Mittwoch, 2. November 2011

Weihnachtsstollen

Ein Rezept aus dem alten DDR-Kochbuch "Kochen - 1680 Rezepte für Sie". Ein wenig abgewandelt, die Menge halbiert und seit Jahren so mit Erfolg den Lieben präsentiert:



Zutaten:
  • 1 kg Mehl
  • 120 g Hefe
  • 0,3 l Milch
  • 200 g Zucker
  • 1 Päckchen Vanillezucker
  • 14 g Salz
  • 400 g Butter
  • 80 g Gänseschmalz (aus dem Kühlregal, eine Mischung aus Gänse- und Schweineschmalz)
  • 60 g Zitronat
  • 100 g gehackte Mandeln
  • 500 g Sultaninen
  • 100 g Korinthen
  • 1/2 Fläschchen Bittermandelaroma oder 32 g bittere Mandeln
  • 1 Wasserglas Rum, Cointreau oder Amaretto
  • 1/4 Stück Butter zum Einpinseln
  • 1 Päckchen Vanillezucker und Puderzucker zum Bestäuben
Zubereitung:

Einige Tage vor dem Backen die Sultaninen und Korinthen in einem gutem Schluck Rum einweichen (oder auch Cointreau, dem frz. Orangenlikör oder auch Amaretto). In diesem Jahr hatte ich mal wieder Rum. Am Abend vorher dann die Butter aus dem Kühlschrank stellen, damit sie zum Backen nicht zu fest ist.
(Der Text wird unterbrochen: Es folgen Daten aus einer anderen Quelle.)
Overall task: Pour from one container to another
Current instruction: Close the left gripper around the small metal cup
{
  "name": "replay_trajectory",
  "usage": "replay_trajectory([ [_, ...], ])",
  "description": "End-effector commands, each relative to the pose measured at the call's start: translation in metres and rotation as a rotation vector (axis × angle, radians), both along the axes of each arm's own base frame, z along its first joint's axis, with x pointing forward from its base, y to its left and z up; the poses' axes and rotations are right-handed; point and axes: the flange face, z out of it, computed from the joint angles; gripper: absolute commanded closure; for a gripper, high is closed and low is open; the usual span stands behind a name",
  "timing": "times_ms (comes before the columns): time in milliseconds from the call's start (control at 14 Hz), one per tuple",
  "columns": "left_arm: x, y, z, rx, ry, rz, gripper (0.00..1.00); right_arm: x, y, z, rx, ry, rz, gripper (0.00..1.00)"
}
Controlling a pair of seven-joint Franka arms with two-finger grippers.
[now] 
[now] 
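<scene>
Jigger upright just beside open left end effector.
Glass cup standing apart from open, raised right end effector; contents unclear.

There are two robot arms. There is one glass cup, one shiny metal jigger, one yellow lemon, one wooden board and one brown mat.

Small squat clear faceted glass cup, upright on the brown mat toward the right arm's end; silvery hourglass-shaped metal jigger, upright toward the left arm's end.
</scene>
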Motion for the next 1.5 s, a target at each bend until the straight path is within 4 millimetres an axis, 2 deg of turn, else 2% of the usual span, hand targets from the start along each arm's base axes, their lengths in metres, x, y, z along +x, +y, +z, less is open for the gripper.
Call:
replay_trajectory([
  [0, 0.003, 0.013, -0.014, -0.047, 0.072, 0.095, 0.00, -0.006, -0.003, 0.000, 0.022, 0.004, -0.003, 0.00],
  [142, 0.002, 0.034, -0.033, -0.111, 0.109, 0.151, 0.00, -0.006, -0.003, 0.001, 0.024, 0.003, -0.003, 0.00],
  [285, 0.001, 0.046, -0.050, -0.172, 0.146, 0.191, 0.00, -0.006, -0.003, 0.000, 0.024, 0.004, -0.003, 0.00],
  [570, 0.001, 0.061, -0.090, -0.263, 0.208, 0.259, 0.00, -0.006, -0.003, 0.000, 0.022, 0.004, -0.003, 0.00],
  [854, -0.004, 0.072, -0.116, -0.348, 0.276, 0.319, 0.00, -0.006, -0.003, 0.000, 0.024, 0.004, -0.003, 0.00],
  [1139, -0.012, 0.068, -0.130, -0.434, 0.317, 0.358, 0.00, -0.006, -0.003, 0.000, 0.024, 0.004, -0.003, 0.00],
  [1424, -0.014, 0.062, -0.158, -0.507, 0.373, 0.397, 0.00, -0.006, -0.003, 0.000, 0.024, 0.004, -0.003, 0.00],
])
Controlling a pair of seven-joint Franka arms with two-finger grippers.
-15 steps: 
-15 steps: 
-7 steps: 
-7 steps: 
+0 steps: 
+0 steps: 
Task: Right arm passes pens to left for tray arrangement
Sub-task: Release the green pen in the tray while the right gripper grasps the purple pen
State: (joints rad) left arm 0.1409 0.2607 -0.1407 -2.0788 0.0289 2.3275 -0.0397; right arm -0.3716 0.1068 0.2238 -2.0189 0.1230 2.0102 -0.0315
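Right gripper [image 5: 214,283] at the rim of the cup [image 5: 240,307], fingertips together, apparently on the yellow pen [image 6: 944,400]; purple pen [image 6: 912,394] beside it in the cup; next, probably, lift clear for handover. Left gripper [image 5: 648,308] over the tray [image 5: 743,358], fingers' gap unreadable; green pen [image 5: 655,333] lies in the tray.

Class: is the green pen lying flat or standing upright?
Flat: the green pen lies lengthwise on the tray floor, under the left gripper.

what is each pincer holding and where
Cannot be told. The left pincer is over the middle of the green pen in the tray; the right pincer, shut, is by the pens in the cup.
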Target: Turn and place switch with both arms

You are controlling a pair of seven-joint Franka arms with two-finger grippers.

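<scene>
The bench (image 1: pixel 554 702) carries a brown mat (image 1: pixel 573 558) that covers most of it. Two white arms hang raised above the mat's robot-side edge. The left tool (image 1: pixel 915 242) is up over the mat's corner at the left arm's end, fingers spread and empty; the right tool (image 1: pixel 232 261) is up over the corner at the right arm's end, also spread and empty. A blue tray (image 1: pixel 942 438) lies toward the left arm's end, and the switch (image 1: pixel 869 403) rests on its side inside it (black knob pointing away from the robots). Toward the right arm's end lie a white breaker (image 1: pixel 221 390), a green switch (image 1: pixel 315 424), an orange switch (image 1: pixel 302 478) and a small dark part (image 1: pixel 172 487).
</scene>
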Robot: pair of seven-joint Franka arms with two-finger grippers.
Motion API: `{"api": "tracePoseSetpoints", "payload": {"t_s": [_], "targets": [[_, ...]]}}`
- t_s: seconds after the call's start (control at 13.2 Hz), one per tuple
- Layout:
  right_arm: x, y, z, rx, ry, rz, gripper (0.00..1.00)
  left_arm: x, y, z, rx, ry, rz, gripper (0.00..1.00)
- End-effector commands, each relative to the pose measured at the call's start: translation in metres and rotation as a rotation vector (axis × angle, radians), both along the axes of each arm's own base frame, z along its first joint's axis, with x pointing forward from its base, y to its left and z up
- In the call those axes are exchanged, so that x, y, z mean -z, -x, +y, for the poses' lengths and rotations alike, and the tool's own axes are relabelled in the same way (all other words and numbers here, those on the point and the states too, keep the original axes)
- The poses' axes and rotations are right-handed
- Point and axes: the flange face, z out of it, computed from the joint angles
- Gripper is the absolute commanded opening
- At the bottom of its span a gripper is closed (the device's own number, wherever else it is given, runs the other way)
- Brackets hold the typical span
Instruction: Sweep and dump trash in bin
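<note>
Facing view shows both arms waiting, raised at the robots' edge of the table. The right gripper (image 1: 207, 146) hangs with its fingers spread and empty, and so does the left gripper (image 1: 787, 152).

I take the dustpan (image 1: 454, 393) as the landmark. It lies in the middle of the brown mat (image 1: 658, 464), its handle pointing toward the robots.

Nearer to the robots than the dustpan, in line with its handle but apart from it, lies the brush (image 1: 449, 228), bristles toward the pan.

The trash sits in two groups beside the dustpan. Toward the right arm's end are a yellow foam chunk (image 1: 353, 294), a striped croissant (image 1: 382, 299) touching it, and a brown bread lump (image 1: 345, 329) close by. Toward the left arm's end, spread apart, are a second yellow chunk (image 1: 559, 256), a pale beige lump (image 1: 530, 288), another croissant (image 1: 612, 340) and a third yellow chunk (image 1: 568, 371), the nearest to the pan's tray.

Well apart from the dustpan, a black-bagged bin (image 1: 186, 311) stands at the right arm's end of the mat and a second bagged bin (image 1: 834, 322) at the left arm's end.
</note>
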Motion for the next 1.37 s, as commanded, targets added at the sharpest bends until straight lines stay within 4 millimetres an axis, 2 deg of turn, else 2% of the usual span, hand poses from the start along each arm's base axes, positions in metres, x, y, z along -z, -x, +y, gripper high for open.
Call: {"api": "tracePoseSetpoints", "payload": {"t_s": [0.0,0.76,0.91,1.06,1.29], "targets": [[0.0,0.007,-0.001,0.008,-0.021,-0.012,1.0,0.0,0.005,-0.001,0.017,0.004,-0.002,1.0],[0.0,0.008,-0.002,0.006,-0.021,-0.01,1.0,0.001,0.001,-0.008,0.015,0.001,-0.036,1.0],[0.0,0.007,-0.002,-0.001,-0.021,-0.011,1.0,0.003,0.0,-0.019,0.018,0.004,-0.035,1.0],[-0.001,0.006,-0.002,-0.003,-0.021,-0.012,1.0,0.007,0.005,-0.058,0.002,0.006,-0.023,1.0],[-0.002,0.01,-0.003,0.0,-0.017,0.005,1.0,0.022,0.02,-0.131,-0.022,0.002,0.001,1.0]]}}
Das Mehl in eine große Schüssel sieben (oder einfach schütten). In der Mitte mit einem Löffel eine Mulde formen. Die Milch leicht handwarm erwärmen und die Hefe darin auflösen. Die Hefe-Mehl-Mischung in der Mitte etwas von dem Mehl zu einem Teig verrühren und eine halbe Stunde anspringen lassen.

Danach alle anderen Zutaten hinzufügen. Die Butter und das Schmalz sollten nicht zu fest sein. Eventuell ein paar Sekunden in der Mikrowelle weicher werden lassen (nicht schmelzen).

Das Zitronat ist zwar in der gekauften Packung schon gewürfelt. Aber meine (und auch mir) schmeckt es nicht, wenn es in diesen großen Würfeln in den Teig kommt. Also hacke ich diese Würfel noch etwas kleiner.

Alles gut zu einem Teig verarbeiten. Ich mache das mit der Hand. Oder eben mit einem Knethaken.

Dann sol der Teig an einem warmen Ort, aber nicht direkt an der Heizung/ dem Ofen, stehen. 2 Stunden gehen lassen.

Danach den Teig teilen. Ein Teil leicht flach drücken, dass ein längliches Rechteck entsteht. An der Längsseite zusammenklappen, aber nicht ganz auf Kante. Mit dem anderen Teigstück ebenso verfahren.

Im vorgeheizten Ofen auf einem Backblech auf Backpapier (ich hatte das Lochblech vom Brotbacken) bei 180 °C ca. 1 Stunde backen.

Nach dem Backen und Abkühlen die Stollen mit zerlassener Butter bepinseln und mit Vanillezucker bestreuen. Nach weiterem Abkühlen oder am nächsten Tag mit Puderzucker bestäuben. Macht man es zu früh, verschmilzt er mit der Butter. Das macht natürlich nichts, aber man will ja eine eine schöne weiße Oberfläche haben. Beim Abwarten bleibt die Oberfläche in aller Regel schön weiß und spart Zucker und Kalorien.

Und im Buch steht:
Stollen braucht mindestens eine Woche Lagerzeit.
Das schaffen wir nie. Hat zu lecker gerochen, wir konnten unseren Appetit nicht bremsen oder ich habe zu spät gebacken. Egal - es schmeckt trotzdem schon am nächsten Tag.

Weihnachtsstollen ist kein Diätkuchen. Aber uns schmeckt nur diese Variante. Sehr aromatisch (die Rosinen!) und nicht trocken. Ein Stück reicht ja auch zum Kaffee. Schließlich ist der Weihnachtsstollen ein ganze Weile lagerfähig.